### ASSIGNMENT
Every entry below is to be copied exactly, apart from any picture it holds.

### RECORDS TO PROCESS
•••••
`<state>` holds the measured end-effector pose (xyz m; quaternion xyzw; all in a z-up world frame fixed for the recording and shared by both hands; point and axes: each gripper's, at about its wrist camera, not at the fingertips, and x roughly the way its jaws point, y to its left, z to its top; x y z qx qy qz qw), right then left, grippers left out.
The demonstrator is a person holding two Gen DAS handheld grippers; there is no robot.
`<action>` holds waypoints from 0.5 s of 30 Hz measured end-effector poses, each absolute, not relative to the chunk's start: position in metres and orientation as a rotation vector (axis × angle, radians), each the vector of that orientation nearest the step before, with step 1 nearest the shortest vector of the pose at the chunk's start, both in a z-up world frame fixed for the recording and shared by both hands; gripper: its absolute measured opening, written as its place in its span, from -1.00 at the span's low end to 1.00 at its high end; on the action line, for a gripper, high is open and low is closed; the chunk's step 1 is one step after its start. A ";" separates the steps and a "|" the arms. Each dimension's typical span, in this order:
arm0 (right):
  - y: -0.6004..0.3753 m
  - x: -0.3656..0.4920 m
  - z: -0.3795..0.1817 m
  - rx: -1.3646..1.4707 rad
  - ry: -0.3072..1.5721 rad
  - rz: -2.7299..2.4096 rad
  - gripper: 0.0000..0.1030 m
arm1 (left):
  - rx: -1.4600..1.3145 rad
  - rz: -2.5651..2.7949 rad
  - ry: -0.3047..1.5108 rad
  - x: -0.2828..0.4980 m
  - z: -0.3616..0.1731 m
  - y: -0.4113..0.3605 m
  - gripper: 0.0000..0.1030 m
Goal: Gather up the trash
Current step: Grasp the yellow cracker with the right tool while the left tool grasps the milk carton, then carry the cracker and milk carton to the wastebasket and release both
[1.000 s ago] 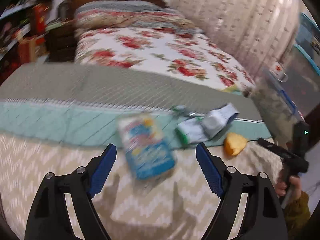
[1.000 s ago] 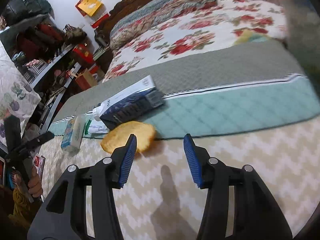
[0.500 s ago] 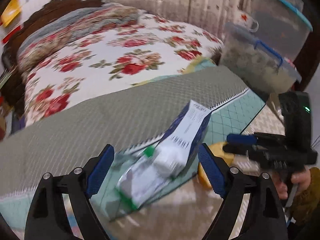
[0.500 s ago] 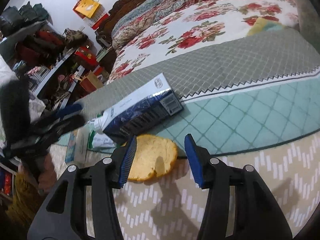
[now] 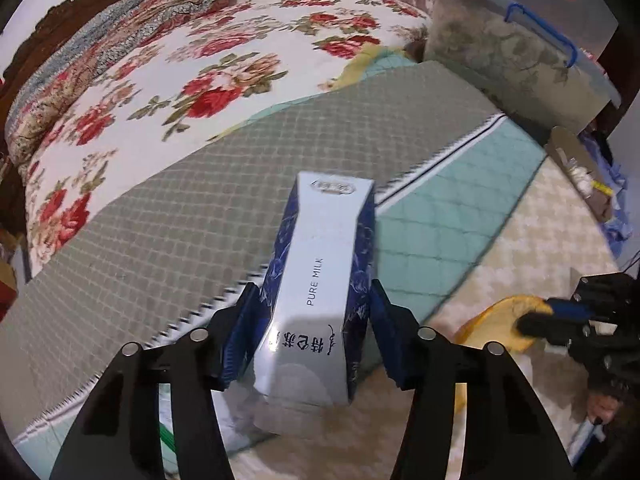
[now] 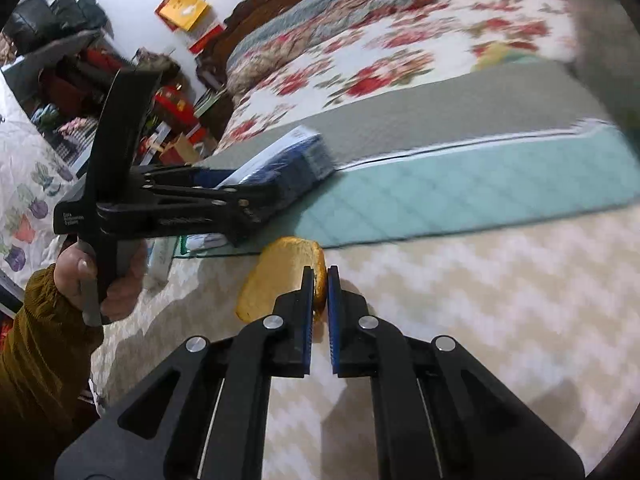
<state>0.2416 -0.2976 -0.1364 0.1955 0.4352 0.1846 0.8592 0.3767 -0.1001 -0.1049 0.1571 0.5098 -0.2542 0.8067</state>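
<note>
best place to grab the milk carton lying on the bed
Grip the milk carton across its two long blue side panels near the close end, coming in along its length. It lies flat, the sides are parallel, and the left gripper already straddles it there.

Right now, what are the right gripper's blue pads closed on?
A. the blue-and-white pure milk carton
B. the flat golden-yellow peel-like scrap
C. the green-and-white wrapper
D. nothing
B: in the right wrist view the right gripper pinches the edge of the flat golden-yellow scrap on the zigzag cover, while the blue-and-white milk carton sits between the left gripper's pads.
</note>
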 end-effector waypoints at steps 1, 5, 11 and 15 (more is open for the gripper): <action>-0.309 0.235 -0.134 0.418 0.905 0.370 -0.83 | 0.327 -0.560 1.079 0.372 -0.099 -0.107 -0.02; -0.370 0.205 -0.123 0.448 0.851 0.254 -0.83 | 0.295 -0.650 1.048 0.351 -0.077 -0.147 -0.03; -0.462 0.152 -0.099 0.482 0.755 0.075 -0.83 | 0.285 -0.825 1.034 0.310 -0.056 -0.230 -0.04; -0.523 0.115 -0.075 0.466 0.684 -0.058 -0.83 | 0.321 -0.923 1.014 0.281 -0.047 -0.294 -0.04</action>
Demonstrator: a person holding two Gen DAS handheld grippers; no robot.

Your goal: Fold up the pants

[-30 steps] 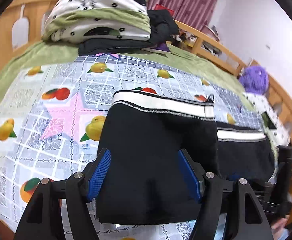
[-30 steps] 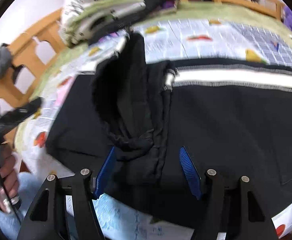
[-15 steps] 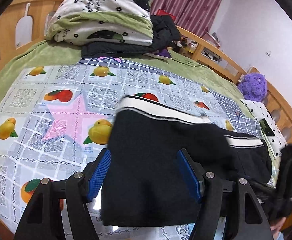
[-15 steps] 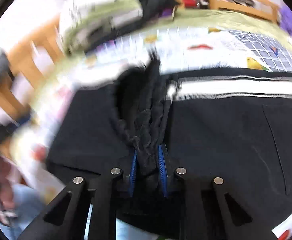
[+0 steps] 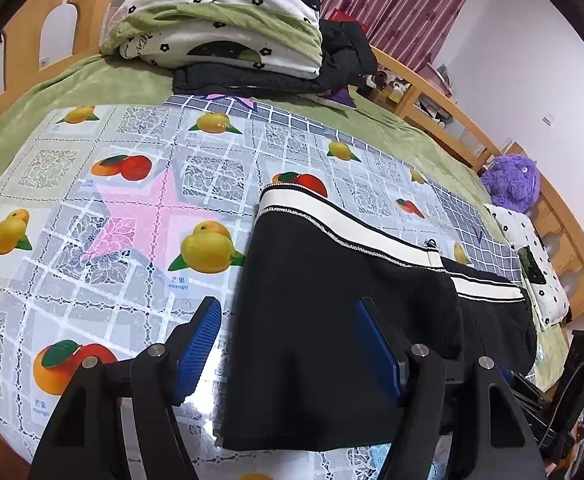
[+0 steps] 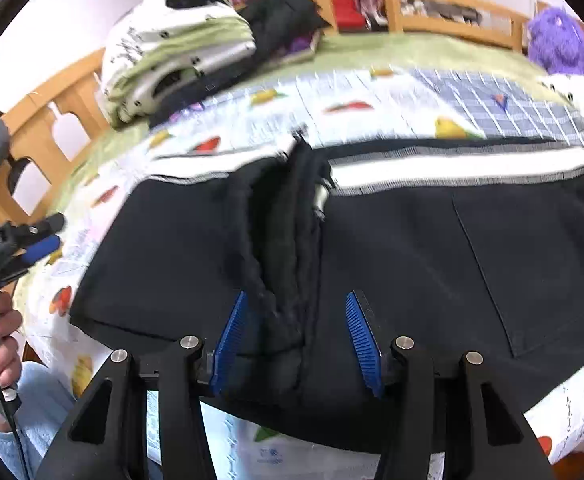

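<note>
One pair of black pants (image 5: 331,300) lies on one fruit-print plastic cloth (image 5: 132,208), which covers one green blanket (image 5: 92,84) on one wooden bed (image 6: 72,96). Two white waistband stripes (image 5: 331,220) show on the pants. One folded quilt (image 5: 220,12) sits on a heap of dark clothes (image 5: 343,56) whose number cannot be told. There is one purple plush toy (image 5: 511,182), one spotted pillow (image 5: 539,264) and one maroon curtain (image 5: 391,4). Two tongs are present, left (image 5: 288,348) and right (image 6: 297,340), each with two blue pads (image 6: 232,336).
</note>
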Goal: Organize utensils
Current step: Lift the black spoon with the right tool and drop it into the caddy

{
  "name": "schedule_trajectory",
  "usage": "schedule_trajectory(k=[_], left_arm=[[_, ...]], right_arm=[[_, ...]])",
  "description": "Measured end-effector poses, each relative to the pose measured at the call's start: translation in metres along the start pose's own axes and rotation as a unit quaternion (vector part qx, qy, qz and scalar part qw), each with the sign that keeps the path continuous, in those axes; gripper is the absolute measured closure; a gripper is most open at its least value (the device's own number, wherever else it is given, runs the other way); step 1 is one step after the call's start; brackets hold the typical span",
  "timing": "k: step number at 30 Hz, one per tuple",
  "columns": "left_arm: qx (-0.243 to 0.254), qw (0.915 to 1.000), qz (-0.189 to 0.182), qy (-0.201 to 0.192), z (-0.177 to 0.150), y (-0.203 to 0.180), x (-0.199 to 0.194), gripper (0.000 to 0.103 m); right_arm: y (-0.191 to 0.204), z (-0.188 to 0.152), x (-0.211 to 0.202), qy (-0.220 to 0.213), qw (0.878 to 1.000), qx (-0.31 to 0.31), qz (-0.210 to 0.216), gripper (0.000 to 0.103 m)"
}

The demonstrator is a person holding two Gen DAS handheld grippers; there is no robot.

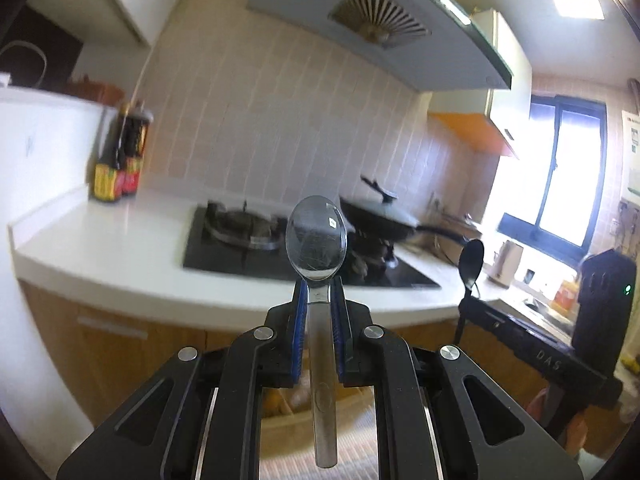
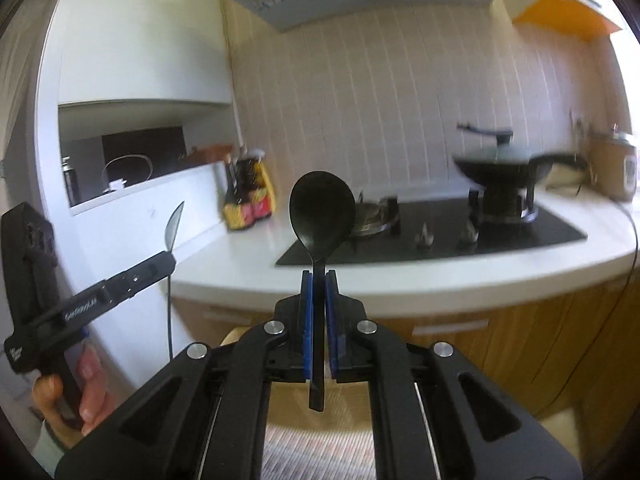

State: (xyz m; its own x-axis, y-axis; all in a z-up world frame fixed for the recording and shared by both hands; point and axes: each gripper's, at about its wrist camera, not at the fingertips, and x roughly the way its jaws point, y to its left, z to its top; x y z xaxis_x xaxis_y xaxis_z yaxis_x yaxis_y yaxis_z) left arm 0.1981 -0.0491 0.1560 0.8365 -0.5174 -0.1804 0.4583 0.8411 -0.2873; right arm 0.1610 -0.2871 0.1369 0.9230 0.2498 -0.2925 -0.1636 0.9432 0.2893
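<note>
Steel spoon (image 1: pixel 316 240) and black spoon (image 2: pixel 322 208) held before hob (image 2: pixel 432 236).

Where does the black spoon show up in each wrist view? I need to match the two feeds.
Left wrist view: the black spoon is at the right, bowl up, held in the right tool, in front of the window.
Right wrist view: it stands dead centre, bowl up, handle clamped between the blue pads.
Shared landmark: the lidded black wok on the hob, right of the spoon in the right view.
</note>
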Motion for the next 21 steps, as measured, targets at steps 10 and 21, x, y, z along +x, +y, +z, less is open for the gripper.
schedule_trajectory(k=[10, 21], left_arm=[[0.015, 0.9981, 0.037, -0.048, -0.017, 0.015, 0.040, 0.093], [0.042, 0.9945, 0.081, -0.050, -0.042, 0.027, 0.062, 0.093]], right_arm=[[-0.002, -0.010, 0.047, -0.035, 0.998, -0.036, -0.025, 0.098], [-0.009, -0.040, 0.081, -0.018, 0.998, -0.040, -0.040, 0.098]])
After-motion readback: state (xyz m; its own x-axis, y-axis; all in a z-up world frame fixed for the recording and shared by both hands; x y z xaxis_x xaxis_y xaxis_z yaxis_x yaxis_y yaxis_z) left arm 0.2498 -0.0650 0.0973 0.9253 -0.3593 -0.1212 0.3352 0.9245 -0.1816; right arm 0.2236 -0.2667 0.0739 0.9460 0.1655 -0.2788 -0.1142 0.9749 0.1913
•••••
### ANSWER SPACE
`<state>` holds the measured end-effector pose (xyz m; quaternion xyzw; all in a z-up world frame fixed for the recording and shared by both hands; point and axes: each gripper's, at about its wrist camera, not at the fingertips, and x roughly the way its jaws point, y to its left, z to its top; x y z qx qy qz qw), right then left, grippers left out.
The demonstrator is a person holding two Gen DAS handheld grippers; there is no robot.
`<action>` holds waypoints from 0.5 s of 30 Hz measured end-effector poses, each absolute, not relative to the chunk's start: position in metres and orientation as a rotation vector (axis × angle, radians), each the vector of that orientation nearest the step before, with step 1 nearest the shortest vector of the pose at the chunk's start, both in a z-up world frame fixed for the recording and shared by both hands; gripper: its absolute measured opening, written as its place in its span, from -1.00 at the span's low end to 1.00 at its high end; on the action line, for a gripper, high is open and low is closed; the chunk's step 1 is one step after its start. A ";" separates the steps and a "|" the arms. Each dimension's typical span, in this order:
arm0 (right):
  - y: -0.6004..0.3753 m
  - x: -0.3656..0.4920 m
  - z: -0.3795..0.1817 m
  - rx: -1.3646..1.4707 rad
  - ry: -0.3072..1.5721 rad
  - rz: -2.7299..2.4096 rad
  - gripper: 0.0000..0.1030 m
arm1 (left):
  - rx: -1.4600..1.3145 rad
  - rz: -2.5651..2.7949 rad
  - ry: -0.3047..1.5108 rad
  - x: -0.2828..0.4980 m
  - z: -0.3616..0.1731 m
  - y: -0.4113..0.3605 m
  - gripper: 0.0000..0.1030 m
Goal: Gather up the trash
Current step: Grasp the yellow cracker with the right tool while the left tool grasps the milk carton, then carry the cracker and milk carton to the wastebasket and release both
[1.000 s ago] 
[1.000 s ago] 
[0.500 s ago] 
[0.500 s ago] 
[now] 
[now] 
<state>0.2416 -0.2976 -0.1364 0.1955 0.4352 0.1846 0.8592 0.3767 -0.1001 -0.1049 0.1571 0.5098 -0.2542 0.8067</state>
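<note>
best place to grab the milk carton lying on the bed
Grip the milk carton across its two long blue side panels near the close end, coming in along its length. It lies flat, the sides are parallel, and the left gripper already straddles it there.

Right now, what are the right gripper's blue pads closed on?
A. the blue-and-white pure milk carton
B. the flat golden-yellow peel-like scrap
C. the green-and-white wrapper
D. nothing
B: in the right wrist view the right gripper pinches the edge of the flat golden-yellow scrap on the zigzag cover, while the blue-and-white milk carton sits between the left gripper's pads.
</note>
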 end-effector waypoints at steps 1, 5, 11 and 15 (more is open for the gripper): <action>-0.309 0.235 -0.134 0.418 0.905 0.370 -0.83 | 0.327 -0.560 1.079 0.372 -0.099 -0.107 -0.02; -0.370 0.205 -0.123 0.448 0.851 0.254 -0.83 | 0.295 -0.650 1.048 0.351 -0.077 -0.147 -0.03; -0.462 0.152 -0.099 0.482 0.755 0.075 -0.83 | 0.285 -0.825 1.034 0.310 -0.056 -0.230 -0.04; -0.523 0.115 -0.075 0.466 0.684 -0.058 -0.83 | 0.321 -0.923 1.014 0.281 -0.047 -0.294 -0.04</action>
Demonstrator: a person holding two Gen DAS handheld grippers; no robot.

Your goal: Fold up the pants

[-30 steps] 
[-30 steps] 
[-15 steps] 
[-15 steps] 
[+0 steps] 
[+0 steps] 

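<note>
One pair of black pants (image 5: 331,300) lies on one fruit-print plastic cloth (image 5: 132,208), which covers one green blanket (image 5: 92,84) on one wooden bed (image 6: 72,96). Two white waistband stripes (image 5: 331,220) show on the pants. One folded quilt (image 5: 220,12) sits on a heap of dark clothes (image 5: 343,56) whose number cannot be told. There is one purple plush toy (image 5: 511,182), one spotted pillow (image 5: 539,264) and one maroon curtain (image 5: 391,4). Two tongs are present, left (image 5: 288,348) and right (image 6: 297,340), each with two blue pads (image 6: 232,336).
</note>
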Goal: Organize utensils
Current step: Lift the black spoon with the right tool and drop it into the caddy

{
  "name": "schedule_trajectory",
  "usage": "schedule_trajectory(k=[_], left_arm=[[_, ...]], right_arm=[[_, ...]])",
  "description": "Measured end-effector poses, each relative to the pose measured at the call's start: translation in metres along the start pose's own axes and rotation as a unit quaternion (vector part qx, qy, qz and scalar part qw), each with the sign that keeps the path continuous, in those axes; gripper is the absolute measured closure; a gripper is most open at its least value (the device's own number, wherever else it is given, runs the other way); step 1 is one step after the call's start; brackets hold the typical span",
  "timing": "k: step number at 30 Hz, one per tuple",
  "columns": "left_arm: qx (-0.243 to 0.254), qw (0.915 to 1.000), qz (-0.189 to 0.182), qy (-0.201 to 0.192), z (-0.177 to 0.150), y (-0.203 to 0.180), x (-0.199 to 0.194), gripper (0.000 to 0.103 m); right_arm: y (-0.191 to 0.204), z (-0.188 to 0.152), x (-0.211 to 0.202), qy (-0.220 to 0.213), qw (0.878 to 1.000), qx (-0.31 to 0.31), qz (-0.210 to 0.216), gripper (0.000 to 0.103 m)"
}

The demonstrator is a person holding two Gen DAS handheld grippers; there is no robot.


State: (xyz m; its own x-axis, y-axis; all in a z-up world frame fixed for the recording and shared by both hands; point and axes: each gripper's, at about its wrist camera, not at the fingertips, and x roughly the way its jaws point, y to its left, z to its top; x y z xaxis_x xaxis_y xaxis_z yaxis_x yaxis_y yaxis_z) left arm 0.1981 -0.0491 0.1560 0.8365 -0.5174 -0.1804 0.4583 0.8411 -0.2873; right arm 0.1610 -0.2871 0.1369 0.9230 0.2498 -0.2925 -0.1636 0.9432 0.2893
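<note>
Steel spoon (image 1: pixel 316 240) and black spoon (image 2: pixel 322 208) held before hob (image 2: pixel 432 236).

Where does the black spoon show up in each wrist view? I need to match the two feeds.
Left wrist view: the black spoon is at the right, bowl up, held in the right tool, in front of the window.
Right wrist view: it stands dead centre, bowl up, handle clamped between the blue pads.
Shared landmark: the lidded black wok on the hob, right of the spoon in the right view.
</note>
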Motion for the next 21 steps, as measured, targets at steps 10 and 21, x, y, z along +x, +y, +z, less is open for the gripper.
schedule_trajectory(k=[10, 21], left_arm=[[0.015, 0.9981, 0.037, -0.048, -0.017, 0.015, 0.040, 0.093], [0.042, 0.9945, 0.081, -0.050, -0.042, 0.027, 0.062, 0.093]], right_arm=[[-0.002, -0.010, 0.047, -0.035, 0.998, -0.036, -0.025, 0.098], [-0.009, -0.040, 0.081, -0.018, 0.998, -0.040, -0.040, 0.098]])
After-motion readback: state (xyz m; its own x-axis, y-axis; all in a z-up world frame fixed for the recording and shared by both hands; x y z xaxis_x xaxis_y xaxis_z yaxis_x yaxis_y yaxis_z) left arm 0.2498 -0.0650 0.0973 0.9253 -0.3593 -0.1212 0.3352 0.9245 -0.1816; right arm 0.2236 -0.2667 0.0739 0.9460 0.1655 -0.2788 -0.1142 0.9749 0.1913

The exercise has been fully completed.